EUR/USD fell on Thursday as Germany's consumer price index, as well as the speech of ECB board member Joachim Nagel, did not impress the market. Lower-than-expected inflation in the US also did not affect risk appetite, which was a surprise.
Today, a report on the foreign trade balance in the Eurozone will be released, followed by a meeting of the Eurogroup. Then, data on US retail sales will come out, and this could force the Fed to raise rates further, provided that the figure indicates the persistence of high inflation. Consumer sentiment and inflation expectations from the University of Michigan will likely be ignored, as will speeches from FOMC members Lisa Cook and Christopher Waller.
For long positions:
Buy euro when the quote reaches 0.9801 (green line on the chart) and take profit at the price of 0.9859. Growth is likely to occur ahead of important retail sales data from the US.
Take note that when buying, the MACD line should be above zero or is starting to rise from it.

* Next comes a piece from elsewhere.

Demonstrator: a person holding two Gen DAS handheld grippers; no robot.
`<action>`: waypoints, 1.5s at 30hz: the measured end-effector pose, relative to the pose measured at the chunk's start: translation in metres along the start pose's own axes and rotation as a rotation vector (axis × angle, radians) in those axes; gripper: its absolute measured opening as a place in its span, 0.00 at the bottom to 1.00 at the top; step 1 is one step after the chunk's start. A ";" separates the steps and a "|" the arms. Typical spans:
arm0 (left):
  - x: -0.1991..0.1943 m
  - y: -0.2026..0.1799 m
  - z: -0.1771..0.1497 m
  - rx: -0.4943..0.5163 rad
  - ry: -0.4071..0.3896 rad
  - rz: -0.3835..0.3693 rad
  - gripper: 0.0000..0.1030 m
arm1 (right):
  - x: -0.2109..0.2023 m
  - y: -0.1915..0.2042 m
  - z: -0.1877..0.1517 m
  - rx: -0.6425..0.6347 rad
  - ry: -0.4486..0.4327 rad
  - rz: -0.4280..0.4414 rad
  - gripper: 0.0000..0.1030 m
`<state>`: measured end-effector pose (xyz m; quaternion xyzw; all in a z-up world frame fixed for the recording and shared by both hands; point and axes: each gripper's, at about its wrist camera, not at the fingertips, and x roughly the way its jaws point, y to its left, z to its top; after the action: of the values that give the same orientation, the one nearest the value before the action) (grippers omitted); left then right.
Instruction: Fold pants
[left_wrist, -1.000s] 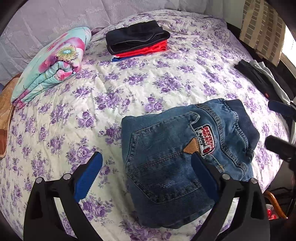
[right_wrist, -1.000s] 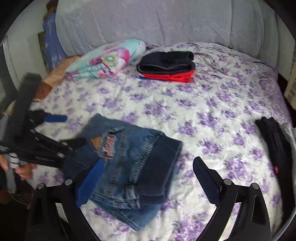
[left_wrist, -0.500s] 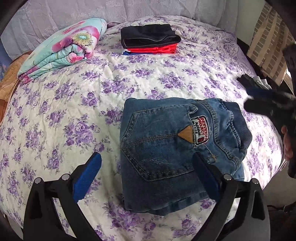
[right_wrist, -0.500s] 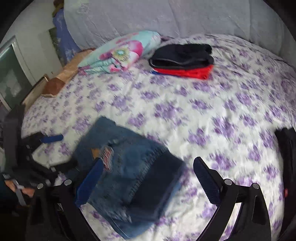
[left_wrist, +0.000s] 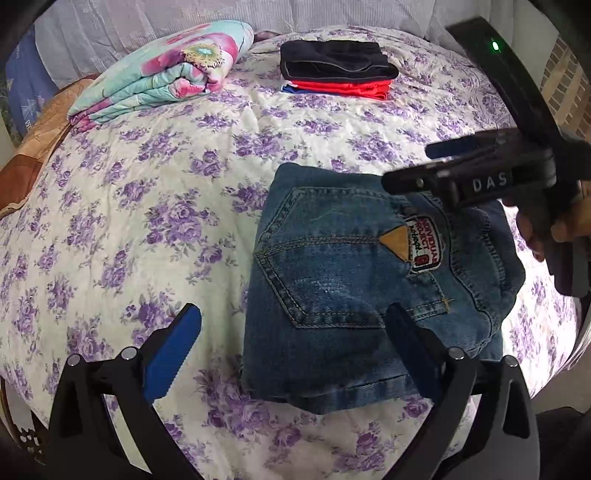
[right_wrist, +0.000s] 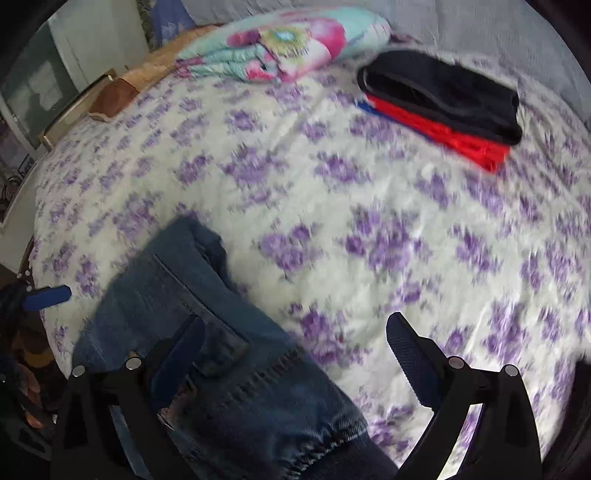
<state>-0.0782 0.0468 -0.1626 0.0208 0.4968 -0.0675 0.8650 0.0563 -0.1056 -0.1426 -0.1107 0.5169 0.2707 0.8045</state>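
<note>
The folded blue jeans (left_wrist: 354, 280) lie on the flowered bedspread, back pocket and patch facing up. My left gripper (left_wrist: 291, 332) is open and empty, hovering over the jeans' near left edge. My right gripper (right_wrist: 295, 347) is open and empty, low over the jeans (right_wrist: 207, 332), which fill the lower left of its blurred view. In the left wrist view the right gripper (left_wrist: 436, 166) reaches in from the right over the jeans' far right corner, a hand holding it.
A stack of folded black and red clothes (left_wrist: 336, 70) sits at the far side of the bed. A folded floral quilt (left_wrist: 162, 70) lies far left. The bedspread (left_wrist: 147, 192) stretches between them and the jeans.
The right gripper has swung in over the jeans from the right and moved closer to them. The left gripper has drawn slightly nearer. The jeans stay folded in place.
</note>
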 end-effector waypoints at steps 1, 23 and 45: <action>-0.004 0.000 0.001 0.003 -0.011 0.002 0.95 | -0.005 0.006 0.010 -0.011 -0.016 0.029 0.96; 0.017 -0.018 0.005 0.009 0.099 0.073 0.96 | 0.134 -0.010 0.055 0.491 0.431 0.833 0.97; 0.019 -0.039 0.054 0.113 0.145 0.064 0.95 | -0.044 -0.055 -0.041 0.329 0.003 0.642 0.97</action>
<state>-0.0277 0.0006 -0.1506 0.0902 0.5527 -0.0658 0.8258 0.0407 -0.1845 -0.1274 0.1878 0.5632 0.4225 0.6848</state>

Euro can also be bought at 0.9764, but the MACD line should be in the oversold area as only by that will the market reverse to 0.9801 and 0.9859.
For short positions:
Sell euro when the quote reaches 0.9764 (red line on the chart) and take profit at the price of 0.9717. Pressure will return after the release of strong retail sales data in the US.
Take note that when selling, the MACD line should be below zero or is starting to move down from it. Euro can also be sold at 0.9801, but the MACD line should be in the overbought area as only by that will the market reverse to 0.9764 and 0.9717.
What's on the chart:
The thin green line is the key level at which you can place long positions in the EUR/USD pair.
The thick green line is the target price, since the quote is unlikely to move above this level.
The thin red line is the level at which you can place short positions in the EUR/USD pair.
The thick red line is the target price, since the quote is unlikely to move below this level.
MACD line - when entering the market, it is important to be guided by the overbought and oversold zones.
Important: Novice traders need to be very careful when making decisions about entering the market. Before the release of important reports, it is best to stay out of the market to avoid being caught in sharp fluctuations in the rate. If you decide to trade during the release of news, then always place stop orders to minimize losses. Without placing stop orders, you can very quickly lose your entire deposit, especially if you do not use money management and trade large volumes.
And remember that for successful trading, you need to have a clear trading plan. Spontaneous trading decision based on the current market situation is an inherently losing strategy for an intraday trader.